= WORK TO BE COMPLETED =
Copy nothing from the entries below except the lines from the one containing "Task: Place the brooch" through the one containing "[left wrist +", and copy those exactly.

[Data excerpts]
####################
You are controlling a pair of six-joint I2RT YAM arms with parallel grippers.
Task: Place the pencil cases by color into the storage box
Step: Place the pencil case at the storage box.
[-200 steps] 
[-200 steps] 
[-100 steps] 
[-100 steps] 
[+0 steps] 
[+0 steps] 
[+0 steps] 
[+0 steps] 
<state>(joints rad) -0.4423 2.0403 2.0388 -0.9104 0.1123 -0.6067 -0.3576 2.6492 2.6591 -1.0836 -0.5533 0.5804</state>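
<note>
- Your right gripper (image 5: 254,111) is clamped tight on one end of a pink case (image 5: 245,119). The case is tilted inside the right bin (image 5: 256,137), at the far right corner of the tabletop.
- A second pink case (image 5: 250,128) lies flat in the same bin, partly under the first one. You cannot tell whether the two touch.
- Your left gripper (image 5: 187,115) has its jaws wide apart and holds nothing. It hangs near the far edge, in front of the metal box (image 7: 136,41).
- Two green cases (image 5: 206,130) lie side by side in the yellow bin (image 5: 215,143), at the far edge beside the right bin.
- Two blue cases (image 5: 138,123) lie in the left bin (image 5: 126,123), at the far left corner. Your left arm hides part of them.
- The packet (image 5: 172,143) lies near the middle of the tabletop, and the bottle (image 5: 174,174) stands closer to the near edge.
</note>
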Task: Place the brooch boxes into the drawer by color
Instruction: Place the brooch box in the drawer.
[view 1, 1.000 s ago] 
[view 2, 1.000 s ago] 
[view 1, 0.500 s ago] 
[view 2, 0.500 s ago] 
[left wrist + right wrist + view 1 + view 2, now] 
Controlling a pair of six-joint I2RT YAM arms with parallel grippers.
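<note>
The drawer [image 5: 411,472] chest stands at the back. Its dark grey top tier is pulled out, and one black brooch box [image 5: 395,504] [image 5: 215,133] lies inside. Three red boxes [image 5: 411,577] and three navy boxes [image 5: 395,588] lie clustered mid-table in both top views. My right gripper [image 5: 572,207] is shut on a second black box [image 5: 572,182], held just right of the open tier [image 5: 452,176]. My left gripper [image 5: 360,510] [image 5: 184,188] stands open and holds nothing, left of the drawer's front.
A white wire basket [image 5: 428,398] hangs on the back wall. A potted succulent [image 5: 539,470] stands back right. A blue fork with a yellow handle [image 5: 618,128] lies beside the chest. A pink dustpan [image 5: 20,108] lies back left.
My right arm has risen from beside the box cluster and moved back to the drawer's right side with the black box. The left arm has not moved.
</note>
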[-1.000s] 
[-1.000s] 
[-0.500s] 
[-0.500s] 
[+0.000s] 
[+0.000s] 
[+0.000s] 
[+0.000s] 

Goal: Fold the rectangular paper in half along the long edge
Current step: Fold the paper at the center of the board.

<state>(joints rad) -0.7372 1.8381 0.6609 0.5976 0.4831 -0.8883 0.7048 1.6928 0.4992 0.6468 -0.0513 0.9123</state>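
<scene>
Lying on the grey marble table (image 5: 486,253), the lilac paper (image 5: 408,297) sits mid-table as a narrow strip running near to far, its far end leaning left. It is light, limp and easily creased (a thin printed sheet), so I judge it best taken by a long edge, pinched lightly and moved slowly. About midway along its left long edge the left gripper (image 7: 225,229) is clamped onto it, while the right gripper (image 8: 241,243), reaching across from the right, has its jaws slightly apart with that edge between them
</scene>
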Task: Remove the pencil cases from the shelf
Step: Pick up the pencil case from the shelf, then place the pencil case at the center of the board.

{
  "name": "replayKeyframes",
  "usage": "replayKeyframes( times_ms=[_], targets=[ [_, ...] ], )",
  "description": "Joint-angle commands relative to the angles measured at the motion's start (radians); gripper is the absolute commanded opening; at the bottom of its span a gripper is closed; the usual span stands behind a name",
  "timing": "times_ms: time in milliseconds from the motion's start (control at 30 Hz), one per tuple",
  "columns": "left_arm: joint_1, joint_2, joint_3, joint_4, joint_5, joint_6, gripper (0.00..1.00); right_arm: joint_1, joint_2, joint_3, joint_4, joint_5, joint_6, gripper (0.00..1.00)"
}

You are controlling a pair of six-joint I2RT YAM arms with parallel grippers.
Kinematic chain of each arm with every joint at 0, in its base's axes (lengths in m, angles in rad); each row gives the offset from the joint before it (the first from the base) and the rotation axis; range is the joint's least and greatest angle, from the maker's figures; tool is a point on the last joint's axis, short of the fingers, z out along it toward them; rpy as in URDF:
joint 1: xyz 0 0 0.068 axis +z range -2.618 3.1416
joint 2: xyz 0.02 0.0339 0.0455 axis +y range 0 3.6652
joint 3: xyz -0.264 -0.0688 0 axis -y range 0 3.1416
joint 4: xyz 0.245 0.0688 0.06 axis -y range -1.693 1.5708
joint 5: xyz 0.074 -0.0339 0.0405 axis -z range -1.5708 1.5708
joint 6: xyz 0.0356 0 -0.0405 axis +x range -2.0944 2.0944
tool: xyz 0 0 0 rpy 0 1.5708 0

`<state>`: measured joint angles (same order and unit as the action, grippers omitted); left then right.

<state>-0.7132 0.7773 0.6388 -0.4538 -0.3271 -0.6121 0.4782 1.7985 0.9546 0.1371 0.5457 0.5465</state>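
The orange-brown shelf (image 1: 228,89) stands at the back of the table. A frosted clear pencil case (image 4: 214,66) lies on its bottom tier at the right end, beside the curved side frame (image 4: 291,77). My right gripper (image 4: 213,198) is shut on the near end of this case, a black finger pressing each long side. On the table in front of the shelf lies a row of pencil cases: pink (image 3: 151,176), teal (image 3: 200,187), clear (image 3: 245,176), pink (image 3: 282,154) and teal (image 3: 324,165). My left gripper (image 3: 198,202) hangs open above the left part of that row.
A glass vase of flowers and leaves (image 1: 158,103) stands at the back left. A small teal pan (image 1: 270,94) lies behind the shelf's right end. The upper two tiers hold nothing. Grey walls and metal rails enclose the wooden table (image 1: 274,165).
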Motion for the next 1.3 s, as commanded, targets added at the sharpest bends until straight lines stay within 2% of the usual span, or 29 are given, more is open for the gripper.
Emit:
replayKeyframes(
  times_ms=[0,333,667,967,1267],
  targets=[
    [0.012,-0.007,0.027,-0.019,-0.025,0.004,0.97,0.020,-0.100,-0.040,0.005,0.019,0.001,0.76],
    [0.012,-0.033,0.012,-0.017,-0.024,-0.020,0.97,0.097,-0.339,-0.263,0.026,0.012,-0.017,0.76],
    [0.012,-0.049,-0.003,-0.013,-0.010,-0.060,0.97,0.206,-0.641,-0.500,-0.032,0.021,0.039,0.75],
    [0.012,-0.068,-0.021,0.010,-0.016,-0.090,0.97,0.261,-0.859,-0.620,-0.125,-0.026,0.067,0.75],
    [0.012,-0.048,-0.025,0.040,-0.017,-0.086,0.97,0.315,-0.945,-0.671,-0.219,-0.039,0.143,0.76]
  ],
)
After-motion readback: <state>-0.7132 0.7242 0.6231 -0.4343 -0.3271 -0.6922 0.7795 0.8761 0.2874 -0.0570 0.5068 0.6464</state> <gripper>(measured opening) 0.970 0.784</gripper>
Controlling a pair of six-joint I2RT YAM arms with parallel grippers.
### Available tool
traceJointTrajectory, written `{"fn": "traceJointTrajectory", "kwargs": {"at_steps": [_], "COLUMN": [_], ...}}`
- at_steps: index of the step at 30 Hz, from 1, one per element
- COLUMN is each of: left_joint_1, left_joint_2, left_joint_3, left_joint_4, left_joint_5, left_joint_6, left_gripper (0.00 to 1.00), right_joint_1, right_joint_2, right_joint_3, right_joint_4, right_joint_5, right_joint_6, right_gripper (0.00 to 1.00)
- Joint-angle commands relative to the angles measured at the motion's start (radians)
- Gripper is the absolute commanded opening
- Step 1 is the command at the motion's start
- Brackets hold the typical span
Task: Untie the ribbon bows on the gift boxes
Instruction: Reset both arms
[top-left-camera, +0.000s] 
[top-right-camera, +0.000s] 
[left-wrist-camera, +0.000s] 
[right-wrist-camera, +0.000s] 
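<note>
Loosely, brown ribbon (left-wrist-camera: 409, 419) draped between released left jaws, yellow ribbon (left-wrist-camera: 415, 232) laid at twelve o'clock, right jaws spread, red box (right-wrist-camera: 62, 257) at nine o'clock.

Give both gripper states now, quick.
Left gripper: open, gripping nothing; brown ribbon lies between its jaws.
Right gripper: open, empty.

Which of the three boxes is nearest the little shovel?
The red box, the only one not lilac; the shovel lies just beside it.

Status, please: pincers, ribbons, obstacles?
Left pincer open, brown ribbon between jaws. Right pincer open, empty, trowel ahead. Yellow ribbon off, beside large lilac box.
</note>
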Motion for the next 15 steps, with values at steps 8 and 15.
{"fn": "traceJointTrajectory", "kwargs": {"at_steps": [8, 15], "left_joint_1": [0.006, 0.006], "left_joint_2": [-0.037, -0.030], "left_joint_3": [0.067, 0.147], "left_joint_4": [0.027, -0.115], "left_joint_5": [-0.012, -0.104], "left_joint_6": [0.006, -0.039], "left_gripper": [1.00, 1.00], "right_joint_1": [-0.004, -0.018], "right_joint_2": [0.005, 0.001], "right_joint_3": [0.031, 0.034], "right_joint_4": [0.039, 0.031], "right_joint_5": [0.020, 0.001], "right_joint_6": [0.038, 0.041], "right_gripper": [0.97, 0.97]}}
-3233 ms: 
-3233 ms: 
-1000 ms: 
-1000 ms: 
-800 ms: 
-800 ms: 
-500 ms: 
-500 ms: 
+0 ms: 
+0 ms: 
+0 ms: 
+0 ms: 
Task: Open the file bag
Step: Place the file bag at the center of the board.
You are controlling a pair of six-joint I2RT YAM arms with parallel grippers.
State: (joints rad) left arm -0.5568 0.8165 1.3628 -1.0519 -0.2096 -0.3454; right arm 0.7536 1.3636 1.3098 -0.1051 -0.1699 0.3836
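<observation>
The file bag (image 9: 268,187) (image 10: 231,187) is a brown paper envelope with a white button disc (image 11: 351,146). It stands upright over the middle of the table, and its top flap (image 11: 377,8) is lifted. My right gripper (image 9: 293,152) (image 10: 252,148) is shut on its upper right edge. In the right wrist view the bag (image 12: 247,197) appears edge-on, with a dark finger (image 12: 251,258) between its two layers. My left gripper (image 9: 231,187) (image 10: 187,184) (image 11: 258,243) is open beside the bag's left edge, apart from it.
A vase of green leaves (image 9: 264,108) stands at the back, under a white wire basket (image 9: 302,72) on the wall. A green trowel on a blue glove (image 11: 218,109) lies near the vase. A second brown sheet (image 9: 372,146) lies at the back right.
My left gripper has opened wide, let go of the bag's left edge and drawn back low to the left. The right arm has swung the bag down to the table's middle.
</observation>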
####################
= ANSWER FOR THIS EXERCISE =
Task: Place the brooch boxes into the drawer by color
Instruction: Place the brooch box in the drawer.
[view 1, 1.000 s ago] 
[view 2, 1.000 s ago] 
[view 1, 0.500 s ago] 
[view 2, 0.500 s ago] 
[left wrist + right wrist + view 1 + view 2, now] 

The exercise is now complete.